Fix tensor subclass + dynamic shapes in torch.compile + aot autograd by guilhermeleobas · Pull Request #125941 · pytorch/pytorch

guilhermeleobas · 2024-05-10T18:19:56Z

Stack from ghstack (oldest at bottom):

cc @H-Huang @awgu @kwen2501 @wanchaol @fegin @fduwjj @wz337 @wconstab @d4l3k @c-p-i-o @jgong5 @mingfeima @XiaobingSuper @sanchitintel @ashokei @jingxu10 @voznesenskym @penguinwu @EikanWang @Guobing-Chen @zhuhaozhe @blzheng @wenzhe-nrv @jiayisunx @ipiszy @yf225 @chenyang78 @kadeng @muchulee8 @ColinPeppler @amjames @desertfire @chauhang @aakhundov @rec @XilunWu @mrshenli @pritamdamania87 @zhaojuanmao @satgera @gqchen @aazzolini @osalpekar @jiayisuse @tianyu-l @peterbell10

[ghstack-poisoned]

pytorch-bot · 2024-05-10T18:19:59Z

🔗 Helpful Links

🧪 See artifacts and rendered test results at hud.pytorch.org/pr/125941

📄 Preview Python docs built from this PR
📄 Preview C++ docs built from this PR
❓ Need help or want to give feedback on the CI? Visit the bot commands wiki or our office hours

Note: Links to docs will display an error until the docs builds have been completed.

✅ No Failures

As of commit c9db0c5 with merge base 3b0f393 ():
💚 Looks good so far! There are no failures yet. 💚

This comment was automatically generated by Dr. CI and updates every 15 minutes.

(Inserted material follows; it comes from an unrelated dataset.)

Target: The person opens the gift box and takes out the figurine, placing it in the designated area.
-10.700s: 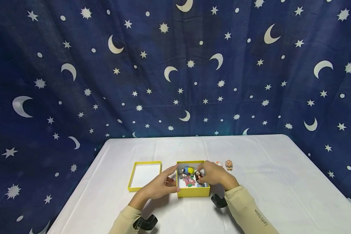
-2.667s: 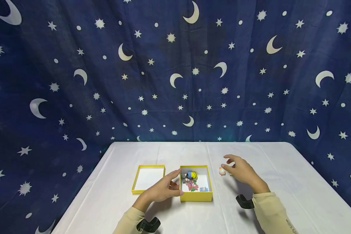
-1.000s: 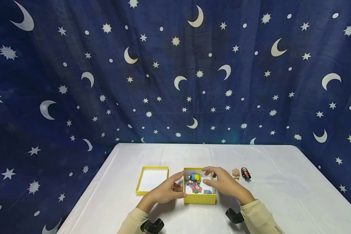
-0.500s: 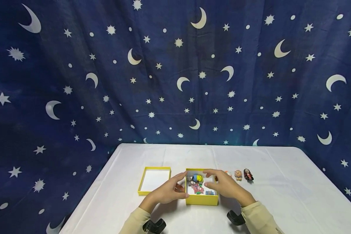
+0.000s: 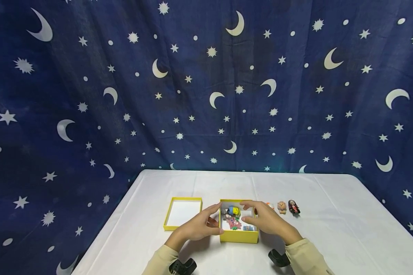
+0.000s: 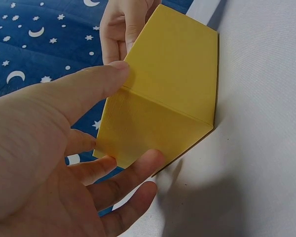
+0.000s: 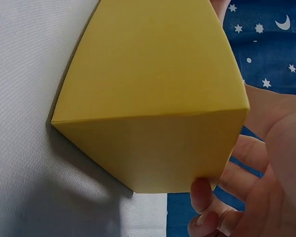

ghstack-source-id: 7e20cc5 Pull Request resolved: #125941

guilhermeleobas · 2024-05-10T18:24:03Z

~~Pretty much a work in progress. I just want to see what is currently breaking.~~

Fixes issue: #124619

Changes

This PR addresses a bug in tensor subclasses and symbolic execution.
For each subclass, it appends the sizes to the list of arguments and
returns the computed shapes at runtime.

Most of the changes are in the unwrap_tensor_subclasses function. It
takes two extra flags: append_extra and is_runtime. While tracing, if
append_extra is true and we are tracing for the forward graph, extra arguments
are added.

An extra field (flat_tensor_extra_sizes_offset) is introduced to SubclassCreationMeta.
This field stores the offset from right to left for the sizes associated with a
tensor subclass. To compute the sizes at runtime, we can use #args[#args - offset : #args - offset + #sizes],
where offset is the extra field and #sizes is the number of sizes for the given subclass.

Test plan

Add tests for two different subclasses: TwoTensor and DoubleTensor. The
latter is a wrapper that behaves as if the inner tensor were twice its
original size.

The set of tests is composed of functions that return a mix of subclasses
and plain tensors.

[ghstack-poisoned]

ghstack-source-id: 2628f08 Pull Request resolved: #125941

ezyang · 2024-05-17T12:49:17Z

What exactly is the algorithmic strategy here?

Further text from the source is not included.